▶ **TASK TO COMPLETE**: Starting with the line containing "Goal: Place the" and going on through the line containing "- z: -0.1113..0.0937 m", return the lines of the data below exactly, and only those.

▶ **INFORMATION SHOWN**:
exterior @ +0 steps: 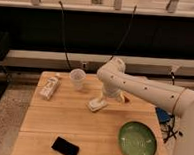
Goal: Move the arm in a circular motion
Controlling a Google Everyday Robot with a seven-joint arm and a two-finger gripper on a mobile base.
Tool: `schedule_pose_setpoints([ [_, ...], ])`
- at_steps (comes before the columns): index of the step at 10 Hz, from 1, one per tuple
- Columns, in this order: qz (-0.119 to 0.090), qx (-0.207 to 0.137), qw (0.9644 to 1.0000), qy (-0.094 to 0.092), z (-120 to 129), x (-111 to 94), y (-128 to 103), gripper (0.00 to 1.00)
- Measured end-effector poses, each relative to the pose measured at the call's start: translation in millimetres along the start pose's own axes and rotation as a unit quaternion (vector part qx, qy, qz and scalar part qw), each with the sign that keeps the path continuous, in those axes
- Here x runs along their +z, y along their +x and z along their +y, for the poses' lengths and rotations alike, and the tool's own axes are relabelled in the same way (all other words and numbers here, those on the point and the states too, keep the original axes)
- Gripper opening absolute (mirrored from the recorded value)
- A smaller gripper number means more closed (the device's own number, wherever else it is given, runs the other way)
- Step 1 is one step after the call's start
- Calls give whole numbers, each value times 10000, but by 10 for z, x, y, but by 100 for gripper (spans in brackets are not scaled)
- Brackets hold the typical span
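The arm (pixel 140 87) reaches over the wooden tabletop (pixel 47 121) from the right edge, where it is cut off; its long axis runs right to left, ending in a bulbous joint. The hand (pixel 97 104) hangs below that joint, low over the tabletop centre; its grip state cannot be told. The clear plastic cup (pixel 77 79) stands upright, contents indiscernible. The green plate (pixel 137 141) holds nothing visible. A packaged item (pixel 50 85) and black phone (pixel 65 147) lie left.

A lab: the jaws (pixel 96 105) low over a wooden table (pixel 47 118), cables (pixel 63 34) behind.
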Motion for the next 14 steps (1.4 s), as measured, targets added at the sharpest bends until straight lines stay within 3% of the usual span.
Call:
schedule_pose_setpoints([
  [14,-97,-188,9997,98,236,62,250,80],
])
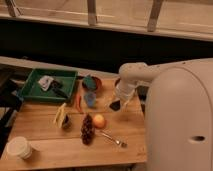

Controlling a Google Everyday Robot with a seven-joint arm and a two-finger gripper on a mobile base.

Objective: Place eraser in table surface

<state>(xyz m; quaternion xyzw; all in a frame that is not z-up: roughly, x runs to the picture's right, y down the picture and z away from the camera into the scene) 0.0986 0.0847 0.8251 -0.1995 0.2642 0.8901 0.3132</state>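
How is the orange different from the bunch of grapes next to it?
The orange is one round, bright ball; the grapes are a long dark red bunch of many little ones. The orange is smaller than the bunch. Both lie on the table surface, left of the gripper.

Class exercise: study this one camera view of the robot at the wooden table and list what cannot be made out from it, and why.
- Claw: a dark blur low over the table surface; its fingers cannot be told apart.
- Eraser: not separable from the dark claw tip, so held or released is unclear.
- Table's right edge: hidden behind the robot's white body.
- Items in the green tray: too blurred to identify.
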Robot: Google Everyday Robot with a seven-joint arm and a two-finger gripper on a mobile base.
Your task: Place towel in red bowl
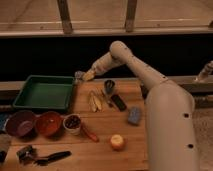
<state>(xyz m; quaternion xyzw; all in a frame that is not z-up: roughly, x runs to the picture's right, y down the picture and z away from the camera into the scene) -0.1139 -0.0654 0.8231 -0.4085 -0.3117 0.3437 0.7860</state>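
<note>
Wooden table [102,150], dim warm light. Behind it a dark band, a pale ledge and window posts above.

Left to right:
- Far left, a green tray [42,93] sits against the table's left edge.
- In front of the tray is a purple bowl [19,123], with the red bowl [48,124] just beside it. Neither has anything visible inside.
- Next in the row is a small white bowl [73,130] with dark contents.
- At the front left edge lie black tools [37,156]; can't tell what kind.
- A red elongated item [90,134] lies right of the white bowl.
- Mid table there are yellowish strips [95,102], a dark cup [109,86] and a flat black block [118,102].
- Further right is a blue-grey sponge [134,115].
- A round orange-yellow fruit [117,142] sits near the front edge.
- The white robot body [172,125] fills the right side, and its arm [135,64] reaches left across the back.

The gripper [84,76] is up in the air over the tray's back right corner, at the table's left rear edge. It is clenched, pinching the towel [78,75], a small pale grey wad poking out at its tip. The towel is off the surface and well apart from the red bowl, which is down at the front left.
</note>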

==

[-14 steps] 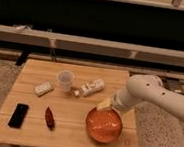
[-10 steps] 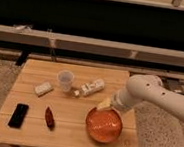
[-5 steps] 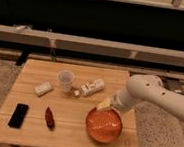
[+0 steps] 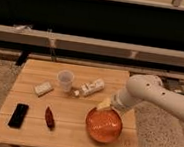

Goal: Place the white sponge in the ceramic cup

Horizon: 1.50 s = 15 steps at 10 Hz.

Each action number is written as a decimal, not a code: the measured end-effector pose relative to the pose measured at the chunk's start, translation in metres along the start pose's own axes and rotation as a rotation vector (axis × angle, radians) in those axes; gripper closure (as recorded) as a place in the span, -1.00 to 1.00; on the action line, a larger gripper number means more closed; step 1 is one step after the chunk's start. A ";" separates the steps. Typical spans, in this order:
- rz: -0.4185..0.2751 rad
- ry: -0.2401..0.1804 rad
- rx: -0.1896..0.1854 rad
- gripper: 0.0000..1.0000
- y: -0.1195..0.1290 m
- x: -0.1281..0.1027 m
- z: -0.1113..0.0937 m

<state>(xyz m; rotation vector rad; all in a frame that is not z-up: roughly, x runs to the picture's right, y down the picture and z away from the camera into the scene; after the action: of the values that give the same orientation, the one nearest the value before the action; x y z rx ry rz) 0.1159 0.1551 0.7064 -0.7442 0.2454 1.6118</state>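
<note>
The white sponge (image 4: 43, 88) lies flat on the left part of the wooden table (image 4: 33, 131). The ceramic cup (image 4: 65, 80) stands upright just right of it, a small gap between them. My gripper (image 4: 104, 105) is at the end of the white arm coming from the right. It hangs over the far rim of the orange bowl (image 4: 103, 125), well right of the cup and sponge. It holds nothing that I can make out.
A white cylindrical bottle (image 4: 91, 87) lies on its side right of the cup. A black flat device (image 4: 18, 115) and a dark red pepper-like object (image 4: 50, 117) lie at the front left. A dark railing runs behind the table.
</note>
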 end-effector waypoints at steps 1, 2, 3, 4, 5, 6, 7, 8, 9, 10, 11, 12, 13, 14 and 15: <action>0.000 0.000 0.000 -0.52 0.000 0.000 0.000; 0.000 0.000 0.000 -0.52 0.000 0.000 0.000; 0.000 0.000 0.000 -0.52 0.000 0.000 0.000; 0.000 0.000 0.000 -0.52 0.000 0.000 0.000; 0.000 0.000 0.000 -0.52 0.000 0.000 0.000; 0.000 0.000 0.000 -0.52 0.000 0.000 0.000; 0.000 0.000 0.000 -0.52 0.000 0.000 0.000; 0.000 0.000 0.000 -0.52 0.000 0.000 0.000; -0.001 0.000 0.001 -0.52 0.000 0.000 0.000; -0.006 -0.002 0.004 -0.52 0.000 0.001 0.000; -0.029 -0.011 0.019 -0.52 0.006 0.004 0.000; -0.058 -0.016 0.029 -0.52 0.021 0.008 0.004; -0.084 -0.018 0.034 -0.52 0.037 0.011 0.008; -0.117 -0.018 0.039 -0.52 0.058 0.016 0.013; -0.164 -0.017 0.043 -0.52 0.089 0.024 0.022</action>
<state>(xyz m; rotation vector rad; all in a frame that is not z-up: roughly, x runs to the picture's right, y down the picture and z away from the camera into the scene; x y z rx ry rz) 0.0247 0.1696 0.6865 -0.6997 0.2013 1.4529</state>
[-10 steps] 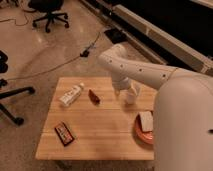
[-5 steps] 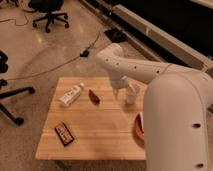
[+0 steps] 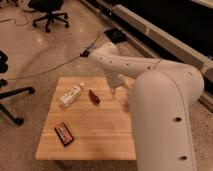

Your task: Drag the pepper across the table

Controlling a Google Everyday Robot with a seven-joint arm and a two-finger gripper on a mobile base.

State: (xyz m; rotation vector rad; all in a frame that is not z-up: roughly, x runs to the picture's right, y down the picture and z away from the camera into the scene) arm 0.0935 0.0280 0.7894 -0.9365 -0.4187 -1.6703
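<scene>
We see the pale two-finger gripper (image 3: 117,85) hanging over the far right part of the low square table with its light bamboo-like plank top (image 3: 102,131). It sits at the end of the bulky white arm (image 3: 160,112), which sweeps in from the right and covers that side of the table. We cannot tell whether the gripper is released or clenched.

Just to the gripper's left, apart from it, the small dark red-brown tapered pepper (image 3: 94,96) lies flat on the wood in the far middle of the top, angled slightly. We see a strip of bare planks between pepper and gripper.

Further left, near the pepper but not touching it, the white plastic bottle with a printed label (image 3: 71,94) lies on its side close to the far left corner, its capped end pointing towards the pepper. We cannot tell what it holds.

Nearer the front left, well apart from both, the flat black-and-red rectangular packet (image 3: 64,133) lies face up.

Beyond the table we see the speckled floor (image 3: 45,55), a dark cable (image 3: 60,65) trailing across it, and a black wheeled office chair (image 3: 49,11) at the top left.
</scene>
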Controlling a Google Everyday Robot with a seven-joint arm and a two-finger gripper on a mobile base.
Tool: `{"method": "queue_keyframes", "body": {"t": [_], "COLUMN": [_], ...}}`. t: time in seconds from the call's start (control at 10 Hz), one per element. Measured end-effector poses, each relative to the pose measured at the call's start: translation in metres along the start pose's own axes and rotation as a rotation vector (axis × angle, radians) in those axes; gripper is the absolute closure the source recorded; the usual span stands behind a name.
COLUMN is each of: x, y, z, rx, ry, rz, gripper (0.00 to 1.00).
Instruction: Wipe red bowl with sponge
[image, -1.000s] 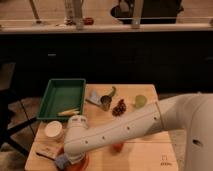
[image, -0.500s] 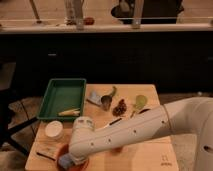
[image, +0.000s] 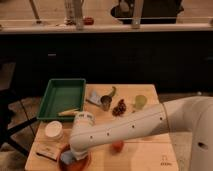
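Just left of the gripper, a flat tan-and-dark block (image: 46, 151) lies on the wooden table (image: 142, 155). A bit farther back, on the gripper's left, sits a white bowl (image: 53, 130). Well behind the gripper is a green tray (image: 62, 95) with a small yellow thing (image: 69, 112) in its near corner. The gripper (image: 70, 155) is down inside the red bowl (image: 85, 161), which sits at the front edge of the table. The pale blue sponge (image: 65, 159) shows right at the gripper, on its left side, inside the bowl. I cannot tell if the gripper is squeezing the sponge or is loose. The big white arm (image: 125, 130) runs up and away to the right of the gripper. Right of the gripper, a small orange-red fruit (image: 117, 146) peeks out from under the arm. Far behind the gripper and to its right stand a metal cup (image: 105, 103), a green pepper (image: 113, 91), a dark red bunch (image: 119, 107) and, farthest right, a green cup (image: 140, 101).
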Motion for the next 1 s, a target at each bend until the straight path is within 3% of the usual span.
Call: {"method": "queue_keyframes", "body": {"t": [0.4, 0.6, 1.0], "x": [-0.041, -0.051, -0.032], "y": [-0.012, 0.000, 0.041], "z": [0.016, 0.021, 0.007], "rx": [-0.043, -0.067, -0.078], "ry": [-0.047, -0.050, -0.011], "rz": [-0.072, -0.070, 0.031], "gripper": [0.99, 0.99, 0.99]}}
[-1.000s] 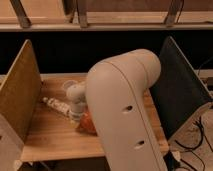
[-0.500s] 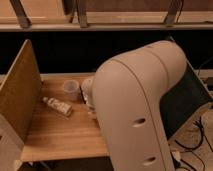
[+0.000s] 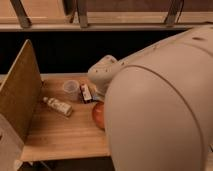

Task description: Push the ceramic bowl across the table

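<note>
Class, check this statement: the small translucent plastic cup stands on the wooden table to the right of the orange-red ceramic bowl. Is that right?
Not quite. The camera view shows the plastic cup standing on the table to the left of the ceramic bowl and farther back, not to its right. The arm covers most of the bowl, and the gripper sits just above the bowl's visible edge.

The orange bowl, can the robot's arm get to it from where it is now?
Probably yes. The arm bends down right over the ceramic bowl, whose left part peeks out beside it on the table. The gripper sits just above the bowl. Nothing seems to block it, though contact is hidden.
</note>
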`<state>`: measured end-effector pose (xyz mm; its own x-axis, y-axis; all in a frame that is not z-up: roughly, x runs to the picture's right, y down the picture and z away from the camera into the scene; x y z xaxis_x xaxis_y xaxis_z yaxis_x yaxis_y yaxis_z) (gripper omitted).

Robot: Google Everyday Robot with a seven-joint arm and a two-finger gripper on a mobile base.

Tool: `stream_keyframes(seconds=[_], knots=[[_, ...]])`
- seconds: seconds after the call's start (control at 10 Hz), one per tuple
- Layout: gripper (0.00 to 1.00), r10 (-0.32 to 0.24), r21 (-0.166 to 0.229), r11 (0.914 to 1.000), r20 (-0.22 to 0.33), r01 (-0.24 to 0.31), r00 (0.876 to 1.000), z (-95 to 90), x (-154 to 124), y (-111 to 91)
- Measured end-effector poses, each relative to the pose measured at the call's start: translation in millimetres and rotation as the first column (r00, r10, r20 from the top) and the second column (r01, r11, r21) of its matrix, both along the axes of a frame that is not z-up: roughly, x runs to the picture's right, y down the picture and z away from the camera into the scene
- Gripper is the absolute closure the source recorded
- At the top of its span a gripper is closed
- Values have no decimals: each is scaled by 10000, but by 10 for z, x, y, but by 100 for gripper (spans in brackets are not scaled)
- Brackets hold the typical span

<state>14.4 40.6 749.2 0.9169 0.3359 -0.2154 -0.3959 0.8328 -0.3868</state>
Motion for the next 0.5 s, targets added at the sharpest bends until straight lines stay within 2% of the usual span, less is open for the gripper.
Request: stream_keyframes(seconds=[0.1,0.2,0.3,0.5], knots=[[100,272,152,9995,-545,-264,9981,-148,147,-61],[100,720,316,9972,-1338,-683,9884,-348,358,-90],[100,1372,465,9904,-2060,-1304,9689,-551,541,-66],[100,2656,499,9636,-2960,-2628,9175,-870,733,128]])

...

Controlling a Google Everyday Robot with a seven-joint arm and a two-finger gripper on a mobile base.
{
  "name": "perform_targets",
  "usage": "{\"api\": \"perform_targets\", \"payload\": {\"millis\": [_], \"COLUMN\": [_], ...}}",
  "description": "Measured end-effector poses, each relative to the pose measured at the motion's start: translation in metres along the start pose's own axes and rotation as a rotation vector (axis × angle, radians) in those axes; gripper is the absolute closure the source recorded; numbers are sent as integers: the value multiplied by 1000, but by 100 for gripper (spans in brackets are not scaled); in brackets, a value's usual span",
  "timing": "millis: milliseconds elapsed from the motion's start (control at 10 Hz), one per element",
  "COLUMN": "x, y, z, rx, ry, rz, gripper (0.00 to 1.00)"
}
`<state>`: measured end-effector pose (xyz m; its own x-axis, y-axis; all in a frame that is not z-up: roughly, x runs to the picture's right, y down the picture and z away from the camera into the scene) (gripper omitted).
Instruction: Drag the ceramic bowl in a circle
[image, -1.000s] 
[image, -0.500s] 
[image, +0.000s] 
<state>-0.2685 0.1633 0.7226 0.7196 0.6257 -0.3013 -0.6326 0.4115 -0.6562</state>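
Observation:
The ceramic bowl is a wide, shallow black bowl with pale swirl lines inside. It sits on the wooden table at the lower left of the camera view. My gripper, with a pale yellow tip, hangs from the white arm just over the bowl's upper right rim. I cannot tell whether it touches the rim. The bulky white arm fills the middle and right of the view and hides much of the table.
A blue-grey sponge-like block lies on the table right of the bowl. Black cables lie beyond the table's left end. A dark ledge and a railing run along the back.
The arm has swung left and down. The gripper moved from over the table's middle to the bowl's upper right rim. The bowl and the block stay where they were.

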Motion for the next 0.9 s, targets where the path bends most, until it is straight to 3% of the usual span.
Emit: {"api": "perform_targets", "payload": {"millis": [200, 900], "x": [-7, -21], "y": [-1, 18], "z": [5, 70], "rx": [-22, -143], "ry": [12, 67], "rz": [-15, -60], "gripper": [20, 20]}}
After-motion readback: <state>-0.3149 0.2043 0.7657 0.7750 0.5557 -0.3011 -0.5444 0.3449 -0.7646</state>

▶ **ANSWER SPACE**:
Goal: Place the white sponge in the ceramic cup

Horizon: 1.50 s = 15 steps at 10 Hz.

Each action number is written as a decimal, not a code: the measured end-effector pose relative to the pose measured at the chunk's start, translation in metres along the start pose's own axes and rotation as a rotation vector (axis × angle, radians) in those axes; gripper closure (as recorded) as a place in the span, -1.00 to 1.00; on the action line, a larger gripper number means more closed; step 1 is one step after the chunk's start. A ";" separates the steps. Typical spans, in this order:
- rz: -0.4185..0.2751 rad
- ry: -0.2401..0.1804 rad
- rx: -0.1896..0.1854 rad
- gripper: 0.0000..1.0000
- y: -0.1195..0.1290 m
- x: -0.1281..0.1027 m
- z: -0.1113..0.0937 m

With this, the answer is complete.